▶ [Exercise goal] The reply must consist of the entire listing, reproduced exactly.

____________

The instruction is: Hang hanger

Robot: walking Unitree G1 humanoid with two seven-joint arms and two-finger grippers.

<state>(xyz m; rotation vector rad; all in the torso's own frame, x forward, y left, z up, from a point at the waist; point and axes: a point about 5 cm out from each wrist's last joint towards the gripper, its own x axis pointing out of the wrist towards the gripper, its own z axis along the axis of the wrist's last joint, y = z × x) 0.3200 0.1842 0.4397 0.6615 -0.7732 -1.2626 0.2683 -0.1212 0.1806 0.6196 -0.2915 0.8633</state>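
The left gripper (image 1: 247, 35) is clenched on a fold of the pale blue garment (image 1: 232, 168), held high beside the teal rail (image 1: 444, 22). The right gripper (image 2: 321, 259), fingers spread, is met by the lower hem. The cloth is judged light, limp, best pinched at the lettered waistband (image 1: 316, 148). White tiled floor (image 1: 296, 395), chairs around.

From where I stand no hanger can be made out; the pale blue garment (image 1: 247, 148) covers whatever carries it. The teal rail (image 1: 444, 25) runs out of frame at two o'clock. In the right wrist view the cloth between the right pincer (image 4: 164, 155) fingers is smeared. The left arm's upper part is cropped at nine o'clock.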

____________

▶ [Result]
The instruction is: Hang hanger

Robot: walking Unitree G1 humanoid with two seven-joint arms and two-finger grippers.

<state>(xyz m; rotation vector rad; all in the torso's own frame, x forward, y left, z up, from a point at the waist; point and axes: a point about 5 cm out from each wrist's last joint towards the gripper, its own x axis pointing out of the wrist towards the gripper, its own z axis along the axis of the wrist's last joint, y = z × x) 0.3200 0.1842 0.4397 0.6615 -0.7732 -1.2626 0.2683 -0.1212 0.1806 0.6196 -0.2915 0.8633</state>
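The left gripper (image 1: 247, 35) is clenched on a fold of the pale blue garment (image 1: 232, 168), held high beside the teal rail (image 1: 444, 22). The right gripper (image 2: 321, 259), fingers spread, is met by the lower hem. The cloth is judged light, limp, best pinched at the lettered waistband (image 1: 316, 148). White tiled floor (image 1: 296, 395), chairs around.

From where I stand no hanger can be made out; the pale blue garment (image 1: 247, 148) covers whatever carries it. The teal rail (image 1: 444, 25) runs out of frame at two o'clock. In the right wrist view the cloth between the right pincer (image 4: 164, 155) fingers is smeared. The left arm's upper part is cropped at nine o'clock.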

There's nothing left to add to the answer.